Yah, beberapa scrip percakapan di atas adalah didasarkan pada memori yang masih ada. Dan sebenarnya masih banyak dan panjang lagi perbicangan kita. Tapi, di sini yang akan saya ambil adalah betapa kita terkadang atau sering lupa bahwa kita harus banyak-banyak bersyukur atas apa yang diberikan Allah SWT. Karena hidup adalah untuk ibadah kepada-Nya semata. Sudah sewajarnya dan seharusnya kita terus mengingat keagungan dan betapa banyak kenikmatan-kenikmatan yang kita dapatkan secara gratis-tis dari Allah. Dan dalam konteks ini, Allah pun tidak meminta balasannya baliknya. Justru kita lah, sebagai hamba-Nya yang dhoif harus merasa bahwa kita kecil dihadapan-Nya, kita miskin dan tidak punya apa-apa. Karena semuanya hanya milik Allah semata.
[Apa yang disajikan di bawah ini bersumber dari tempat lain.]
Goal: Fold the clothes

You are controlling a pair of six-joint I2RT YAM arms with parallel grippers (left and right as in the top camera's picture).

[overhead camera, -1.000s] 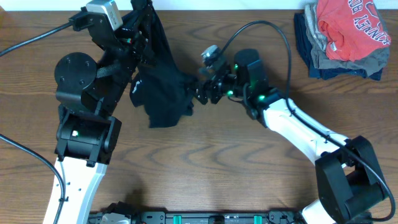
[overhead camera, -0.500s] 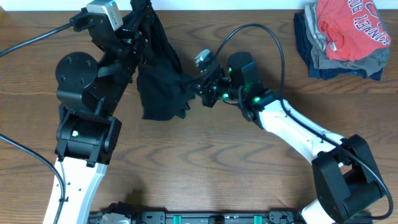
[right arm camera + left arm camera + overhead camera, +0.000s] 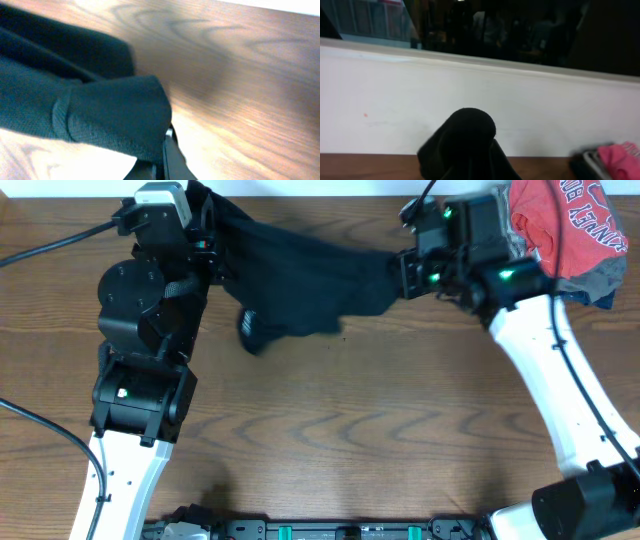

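Observation:
The clothes (image 3: 310, 270), a black floppy garment, hang stretched in a band across the far side of the table between my two grippers. My left gripper (image 3: 207, 228) is shut on the garment's left end at the far left. In the left wrist view a bunched black fold (image 3: 465, 145) hides the fingers. My right gripper (image 3: 402, 275) is shut on the right end, next to the pile of other clothes. In the right wrist view the hemmed black cloth (image 3: 100, 112) is pinched at the right gripper (image 3: 164, 161). A loose part (image 3: 255, 330) droops to the table.
A red shirt with white lettering (image 3: 570, 225) lies on top of grey and navy garments (image 3: 600, 280) at the far right corner, right behind the right arm. A black cable (image 3: 50, 245) runs to the left arm. A white wall (image 3: 470, 75) borders the table's far edge.
The right gripper shut on the black garment and pulled it right and toward the far side, spreading the bunched cloth into a long band. The left gripper kept its hold in place.

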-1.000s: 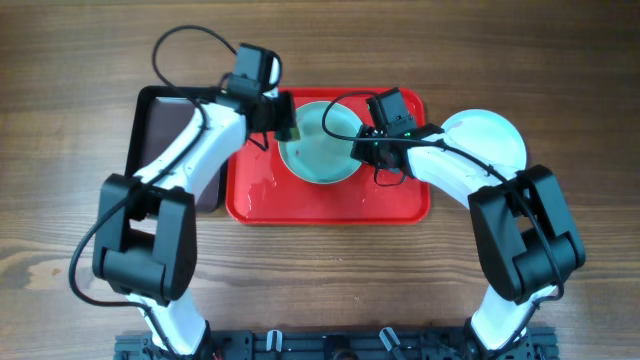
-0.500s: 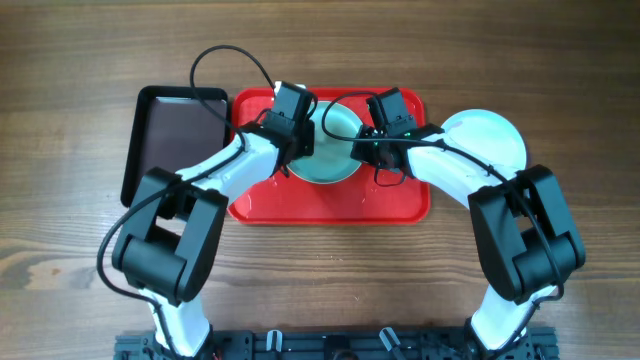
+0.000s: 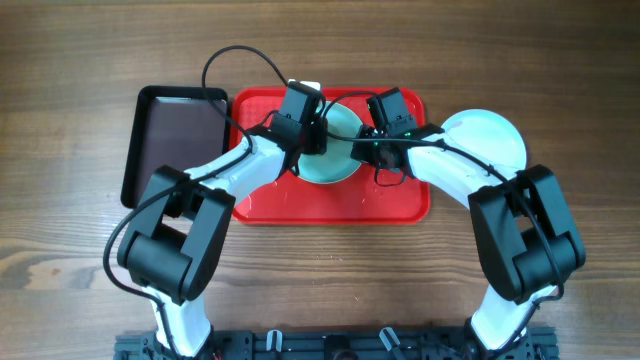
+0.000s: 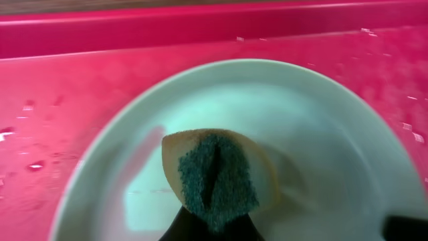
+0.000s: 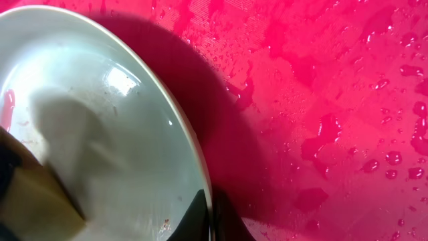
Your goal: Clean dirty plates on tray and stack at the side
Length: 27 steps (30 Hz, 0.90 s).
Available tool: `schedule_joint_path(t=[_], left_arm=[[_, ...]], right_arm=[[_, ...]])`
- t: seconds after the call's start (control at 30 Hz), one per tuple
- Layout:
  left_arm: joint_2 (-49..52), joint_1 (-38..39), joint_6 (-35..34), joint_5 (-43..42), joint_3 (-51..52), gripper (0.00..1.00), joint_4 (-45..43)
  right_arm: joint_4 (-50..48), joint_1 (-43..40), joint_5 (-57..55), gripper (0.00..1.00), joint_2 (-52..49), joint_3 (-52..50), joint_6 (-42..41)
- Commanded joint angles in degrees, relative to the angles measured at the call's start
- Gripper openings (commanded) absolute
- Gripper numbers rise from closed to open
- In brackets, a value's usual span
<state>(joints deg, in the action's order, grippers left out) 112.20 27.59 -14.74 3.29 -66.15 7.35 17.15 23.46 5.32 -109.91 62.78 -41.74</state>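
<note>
Both arms reach inward over the tray (image 3: pixel 250 205), which lies in the middle of the surface (image 3: pixel 80 60). The left arm (image 3: pixel 235 165) bends sharply at its elbow near the front edge. Its forearm runs up and to the right across the tray's left part, and its wrist hangs over the plate (image 3: pixel 335 170). The right arm (image 3: pixel 455 180) mirrors it: elbow out to the right, forearm slanting up and left, wrist over the plate's right edge.

The plate is pale turquoise and sits in the upper middle of the tray. In the left wrist view a faint reddish smear shows on its left side.

The left tool (image 3: pixel 315 140) is closed on a sponge (image 4: pixel 214 177), yellow with a dark green scouring face, and the sponge presses on the inside of the plate. The right tool (image 5: pixel 208 217) is closed on the plate's rim, one finger on each side of the thin edge. A dark shadow lies under that side of the plate. Water droplets (image 5: pixel 388 157) dot the red tray around it.

A second plate (image 3: pixel 495 135), pale, lies on the surface just right of the tray, partly under the right forearm. A black tray (image 3: pixel 165 130) lies just left of the red one.
</note>
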Motion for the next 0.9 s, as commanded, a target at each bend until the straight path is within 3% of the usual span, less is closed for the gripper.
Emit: schedule_joint_path(t=[0.0, 0.23, 0.43, 0.6, 0.73, 0.87], left_arm=[[1.46, -0.22, -2.51, 10.54, 0.70, 0.04, 0.90], [1.62, -0.48, -7.30, 10.64, 0.68, 0.04, 6.64], [1.60, -0.44, -8.26, -13.60, 0.68, 0.04, 10.99], [1.38, -0.48, -12.35, -24.70, 0.68, 0.04, 10.16], [1.38, -0.48, -13.20, -22.64, 0.68, 0.04, 6.78], [1.38, -0.48, -13.20, -10.97, 0.68, 0.04, 3.08]], right_arm=[[0.87, 0.09, -0.31, 0.04, -2.08, -1.51, 1.18], [0.87, 0.09, -0.31, 0.04, -2.08, -1.51, 1.16], [0.96, 0.09, -0.31, 0.04, -2.08, -1.51, 1.22], [0.92, 0.09, -0.28, 0.04, -2.08, -1.51, 1.18], [1.01, 0.09, -0.28, 0.04, -2.08, -1.51, 1.22], [1.11, 0.09, -0.13, 0.04, -2.08, -1.51, 1.22]])
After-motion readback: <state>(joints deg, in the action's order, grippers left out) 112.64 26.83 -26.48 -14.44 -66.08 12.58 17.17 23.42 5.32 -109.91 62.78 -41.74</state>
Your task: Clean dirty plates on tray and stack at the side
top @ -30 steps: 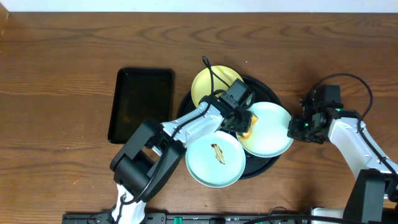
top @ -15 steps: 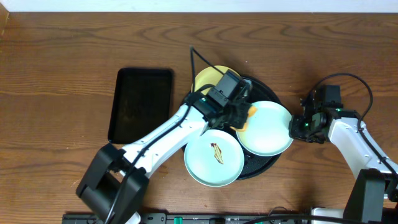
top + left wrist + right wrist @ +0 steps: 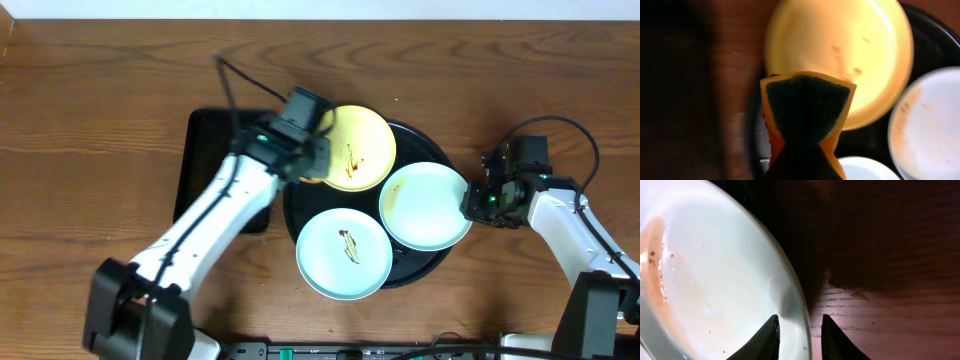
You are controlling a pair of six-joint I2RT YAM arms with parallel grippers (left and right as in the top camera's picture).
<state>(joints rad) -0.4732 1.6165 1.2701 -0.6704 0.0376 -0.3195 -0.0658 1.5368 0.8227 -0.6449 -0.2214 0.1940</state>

Tidak perlu lagi kita mengeluh, tidak perlu lagi kita suloyo, tidak perlu lagi kita banyak protes atas kondisi yang sedang kita hadapi dan yang menimpa kita. {}

Terima kasih pak Arief. Njenengan kasih saya inspirasi untuk merefreshkan kembali otak saya. Matur suwun. Semoga Allah memberi banyak kebaikan. Amiin.


"Dan sekiranya kamu menghitung nikmat Allah, niscaya tidak dapat menghitungnya. Sesungguhnya Tuhan itu Maha Pengampun dan Maha Penyayang." (Surah an-Nahl, ayat 18)

2 komentar:

Sri Wahyuni Lestari mengatakan...

waduh kak...langsung ku kopipaste saja ke flash. . bagus sekali. . ada lagi?
oya salam kenal dari saya. . anak batam.

Anonim mengatakan...

wa'alaykumsalam wr wb
. yups, silahkan aja ambil gpp. di bawah kan ada tulisannya. silahkan aja klo mo copy paste atau menyebarkannya.